(TASK): Skipping any pictures, give all of the records below again exactly.

(Data entries):
##########

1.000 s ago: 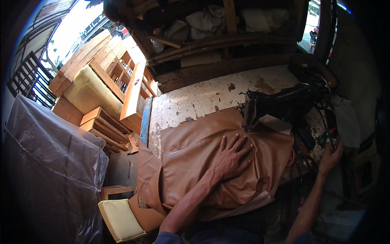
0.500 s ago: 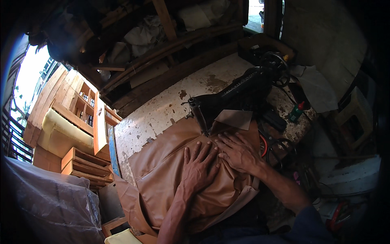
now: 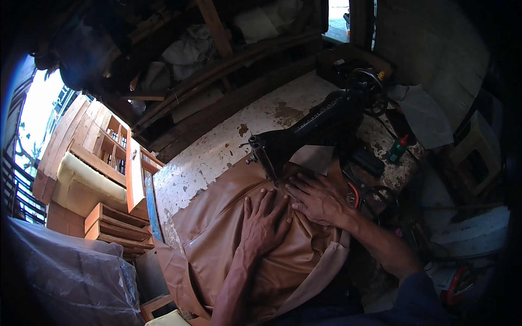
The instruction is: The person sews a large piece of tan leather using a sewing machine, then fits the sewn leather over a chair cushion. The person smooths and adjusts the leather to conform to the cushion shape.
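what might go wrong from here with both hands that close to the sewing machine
The left hand and right hand lie near the needle end of the sewing machine, so either might get pricked if it runs. The brown sheet is creased around the hands, so a fold could perhaps get caught in the stitching.

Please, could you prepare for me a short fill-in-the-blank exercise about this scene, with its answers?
1. The left hand and the right hand rest on a ____-coloured sheet.
2. The sewing machine is ____ in colour.
3. The green bottle has a ____ cap.
4. Of the two hands, the ____ one is nearer to this bottle.

Missing words: brown; black; red; right.
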`<state>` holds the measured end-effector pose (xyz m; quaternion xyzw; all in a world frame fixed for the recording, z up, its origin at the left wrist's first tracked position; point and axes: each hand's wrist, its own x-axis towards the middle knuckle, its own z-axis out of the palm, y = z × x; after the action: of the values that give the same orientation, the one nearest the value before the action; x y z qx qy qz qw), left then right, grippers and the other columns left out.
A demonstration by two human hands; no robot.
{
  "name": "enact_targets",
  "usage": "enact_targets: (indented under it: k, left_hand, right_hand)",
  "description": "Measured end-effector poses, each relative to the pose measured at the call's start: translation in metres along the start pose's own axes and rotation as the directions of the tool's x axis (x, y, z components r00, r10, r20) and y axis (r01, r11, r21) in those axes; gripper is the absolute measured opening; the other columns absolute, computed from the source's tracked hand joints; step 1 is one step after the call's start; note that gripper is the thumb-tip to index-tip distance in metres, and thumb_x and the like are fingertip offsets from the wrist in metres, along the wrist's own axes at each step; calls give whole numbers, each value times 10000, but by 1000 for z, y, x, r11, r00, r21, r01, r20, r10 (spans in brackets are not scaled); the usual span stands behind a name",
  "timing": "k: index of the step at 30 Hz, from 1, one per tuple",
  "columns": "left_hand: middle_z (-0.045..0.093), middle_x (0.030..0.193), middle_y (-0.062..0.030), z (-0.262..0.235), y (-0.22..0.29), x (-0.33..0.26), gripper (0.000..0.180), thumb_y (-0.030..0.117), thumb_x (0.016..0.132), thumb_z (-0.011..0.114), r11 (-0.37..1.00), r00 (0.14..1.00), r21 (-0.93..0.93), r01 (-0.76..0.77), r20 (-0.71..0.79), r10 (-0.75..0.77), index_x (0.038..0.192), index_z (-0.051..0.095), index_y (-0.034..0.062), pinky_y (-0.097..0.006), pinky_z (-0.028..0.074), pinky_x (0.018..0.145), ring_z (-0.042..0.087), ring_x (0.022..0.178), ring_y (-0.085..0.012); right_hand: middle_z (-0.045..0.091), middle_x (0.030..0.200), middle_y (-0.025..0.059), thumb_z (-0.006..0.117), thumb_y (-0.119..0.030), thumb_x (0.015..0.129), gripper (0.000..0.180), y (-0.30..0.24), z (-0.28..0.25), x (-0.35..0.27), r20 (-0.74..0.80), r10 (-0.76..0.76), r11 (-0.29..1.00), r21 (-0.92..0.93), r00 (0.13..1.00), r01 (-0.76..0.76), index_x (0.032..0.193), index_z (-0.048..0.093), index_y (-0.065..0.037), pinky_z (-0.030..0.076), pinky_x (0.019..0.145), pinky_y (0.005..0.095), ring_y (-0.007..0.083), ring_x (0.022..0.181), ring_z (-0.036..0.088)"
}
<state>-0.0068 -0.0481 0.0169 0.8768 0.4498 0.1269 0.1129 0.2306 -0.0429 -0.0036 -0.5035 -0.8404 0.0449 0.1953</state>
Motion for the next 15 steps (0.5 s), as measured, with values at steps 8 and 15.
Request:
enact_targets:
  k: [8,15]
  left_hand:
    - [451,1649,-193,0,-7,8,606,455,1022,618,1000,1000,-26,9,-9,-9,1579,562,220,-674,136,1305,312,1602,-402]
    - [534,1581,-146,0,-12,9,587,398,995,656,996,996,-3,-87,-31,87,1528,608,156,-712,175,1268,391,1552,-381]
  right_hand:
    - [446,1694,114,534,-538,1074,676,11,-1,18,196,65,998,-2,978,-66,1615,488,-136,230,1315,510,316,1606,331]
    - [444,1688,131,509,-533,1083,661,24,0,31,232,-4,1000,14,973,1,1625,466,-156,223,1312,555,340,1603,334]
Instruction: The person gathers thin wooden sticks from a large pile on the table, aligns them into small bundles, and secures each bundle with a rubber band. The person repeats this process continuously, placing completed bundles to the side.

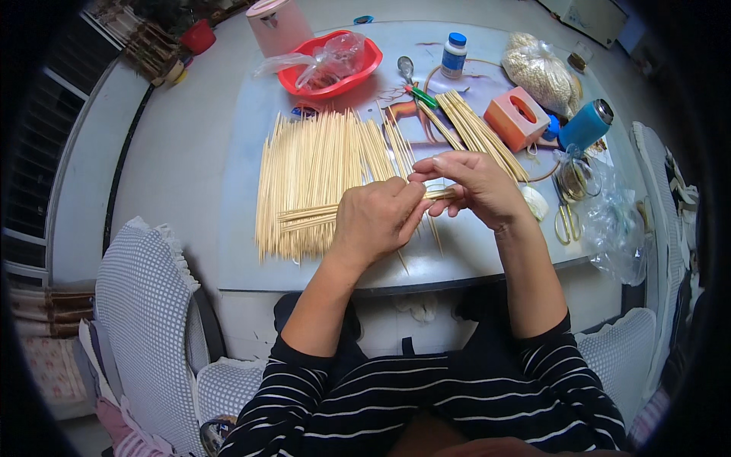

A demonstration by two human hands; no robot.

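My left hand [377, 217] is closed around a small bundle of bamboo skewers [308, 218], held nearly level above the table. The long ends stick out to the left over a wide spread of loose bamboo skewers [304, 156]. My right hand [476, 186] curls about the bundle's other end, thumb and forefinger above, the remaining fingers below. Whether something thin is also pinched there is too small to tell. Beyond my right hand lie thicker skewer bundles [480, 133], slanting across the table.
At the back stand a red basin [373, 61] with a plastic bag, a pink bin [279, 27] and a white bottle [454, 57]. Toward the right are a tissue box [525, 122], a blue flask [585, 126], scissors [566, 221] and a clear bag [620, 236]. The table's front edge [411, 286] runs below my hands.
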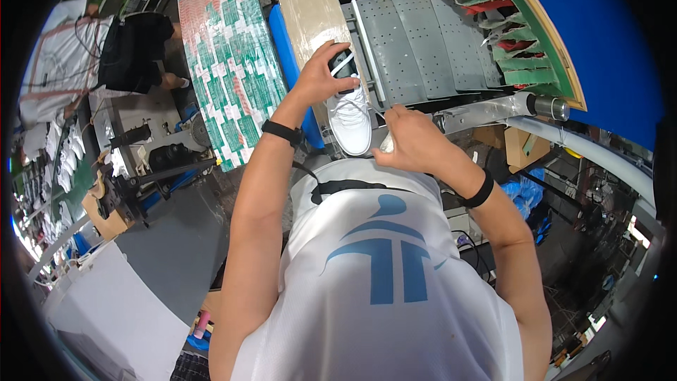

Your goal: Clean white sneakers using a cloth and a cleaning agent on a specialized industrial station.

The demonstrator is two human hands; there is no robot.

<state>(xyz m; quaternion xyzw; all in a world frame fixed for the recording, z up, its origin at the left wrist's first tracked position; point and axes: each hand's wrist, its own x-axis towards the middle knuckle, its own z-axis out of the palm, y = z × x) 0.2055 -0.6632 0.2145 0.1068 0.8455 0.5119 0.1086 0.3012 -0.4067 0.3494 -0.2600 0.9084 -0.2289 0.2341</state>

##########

(OUTPUT FOR THIS TASK):
1.000 s ago: 
0.500 s ago: 
now: 
The instruction is: The person sews a large piece of tan leather using a sewing machine, then fits the sewn leather over a chair cushion. The person smooths and adjusts the leather to conform to the cushion shape.
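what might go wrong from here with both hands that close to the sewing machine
The left hand and right hand lie near the needle end of the sewing machine, so either might get pricked if it runs. The brown sheet is creased around the hands, so a fold could perhaps get caught in the stitching.

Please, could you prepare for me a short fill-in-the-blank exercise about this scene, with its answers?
1. The left hand and the right hand rest on a ____-coloured sheet.
2. The sewing machine is ____ in colour.
3. The green bottle has a ____ cap.
4. Of the two hands, the ____ one is nearer to this bottle.

Missing words: brown; black; red; right.
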`<state>` holds the measured end-effector pose (xyz m; quaternion xyzw; all in a world frame fixed for the recording, z up, its origin at the left wrist's first tracked position; point and axes: each hand's wrist, its own x-axis towards the middle knuckle, its own z-axis out of the palm, y = z × x; after the action: of the values that give the same orientation, the one nearest the value before the action; x y z qx qy qz qw), left then right, grippers and the other columns left out.
A demonstration by two human hands; no robot.
{
  "name": "enact_targets",
  "usage": "enact_targets: (indented under it: k, left_hand, right_hand)",
  "description": "Measured end-effector poses, each relative to the pose measured at the call's start: translation in metres along the start pose's own axes and rotation as the directions of the tool's x axis (x, y, z components r00, r10, r20) and y axis (r01, r11, r21) in those axes; gripper is the absolute measured opening; the other columns absolute, computed from the source's tracked hand joints; step 1 is one step after the call's start; note that gripper is the thumb-tip to index-tip distance in metres, and thumb_x and the like are fingertip offsets from the wrist in metres, along the wrist's own axes at each step; calls give whole numbers, each value times 10000, but by 1000 for z, y, x, r11, r00, r21, r01, r20, r10 (spans in brackets are not scaled); the usual span stands behind a name",
  "timing": "k: index of the step at 30 Hz, from 1, one per tuple",
  "columns": "left_hand: middle_z (-0.045..0.093), middle_x (0.030..0.193), middle_y (-0.062..0.030), z (-0.262..0.235), y (-0.22..0.29), x (-0.33..0.26), gripper (0.000..0.180), thumb_y (-0.030..0.117), thumb_x (0.016..0.132), thumb_z (-0.011..0.114), r11 (-0.37..1.00), r00 (0.14..1.00), r21 (-0.93..0.93), r01 (-0.76..0.77), r20 (-0.71..0.79), r10 (-0.75..0.77), index_x (0.038..0.192), index_z (-0.051..0.095), index_y (-0.034..0.062), pinky_y (-0.097..0.006), pinky_z (-0.028..0.074), pinky_x (0.018..0.145), ring_z (-0.042..0.087), ring_x (0.022..0.178), ring_y (-0.085..0.012); right_hand: middle_z (-0.045..0.091), middle_x (0.030..0.200), middle_y (-0.025..0.059), thumb_z (-0.006..0.117), thumb_y (-0.119..0.030), thumb_x (0.015..0.129), gripper (0.000..0.180), y (-0.30..0.24), z (-0.28..0.25), x (-0.35..0.27), r20 (-0.74..0.80), r10 (-0.76..0.76), r11 (-0.29..1.00), r21 (-0.92..0.93), r00 (0.13..1.00), r01 (-0.76..0.76), index_x (0.032..0.193), index_z (-0.048..0.093), index_y (-0.065..0.037), pinky_z (-0.030..0.076), pinky_x (0.019..0.145), pinky_y (0.005..0.095), ring_y (-0.007..0.083), ring_x (0.022..0.181), ring_z (-0.036..0.088)"
}
<state>-0.0068 -0.0481 0.0169 0.8768 0.4498 0.1269 0.1129 0.2306 -0.0429 -0.0036 -0.5035 -0.8404 0.0449 0.1953</state>
Motion for the next 15 steps (0.5 s), as measured, with values at steps 8 and 15.
Request:
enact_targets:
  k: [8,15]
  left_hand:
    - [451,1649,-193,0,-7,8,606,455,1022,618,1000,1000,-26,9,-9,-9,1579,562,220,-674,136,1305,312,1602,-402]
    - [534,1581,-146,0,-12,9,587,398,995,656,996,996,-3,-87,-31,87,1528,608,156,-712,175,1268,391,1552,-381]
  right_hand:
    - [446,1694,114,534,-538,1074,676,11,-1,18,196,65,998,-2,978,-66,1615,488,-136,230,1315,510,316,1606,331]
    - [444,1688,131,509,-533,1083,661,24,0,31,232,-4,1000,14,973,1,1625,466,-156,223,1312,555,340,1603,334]
Instruction: The person gathers thin wooden sticks from a large pile on the table, aligns them into small bundles, and secures each bundle with a rubber band. The person repeats this process continuously, placing completed bundles to the side.


A demonstration by two human hands; no robot.

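My left hand [377, 217] is closed around a small bundle of bamboo skewers [308, 218], held nearly level above the table. The long ends stick out to the left over a wide spread of loose bamboo skewers [304, 156]. My right hand [476, 186] curls about the bundle's other end, thumb and forefinger above, the remaining fingers below. Whether something thin is also pinched there is too small to tell. Beyond my right hand lie thicker skewer bundles [480, 133], slanting across the table.
At the back stand a red basin [373, 61] with a plastic bag, a pink bin [279, 27] and a white bottle [454, 57]. Toward the right are a tissue box [525, 122], a blue flask [585, 126], scissors [566, 221] and a clear bag [620, 236]. The table's front edge [411, 286] runs below my hands.
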
Your goal: Clean white sneakers using a cloth and a cleaning agent on a specialized industrial station.

The demonstrator is two human hands; there is no robot.

<state>(xyz m; quaternion xyzw; all in a world frame fixed for the recording, z up, its origin at the left wrist's first tracked position; point and axes: each hand's wrist, its own x-axis towards the middle knuckle, its own z-axis out of the palm, y = z × x) 0.2055 -0.6632 0.2145 0.1068 0.8455 0.5119 0.1086 0.3012 -0.4067 0.3494 -0.2600 0.9084 -0.2289 0.2341</state>

The answer has now been finished.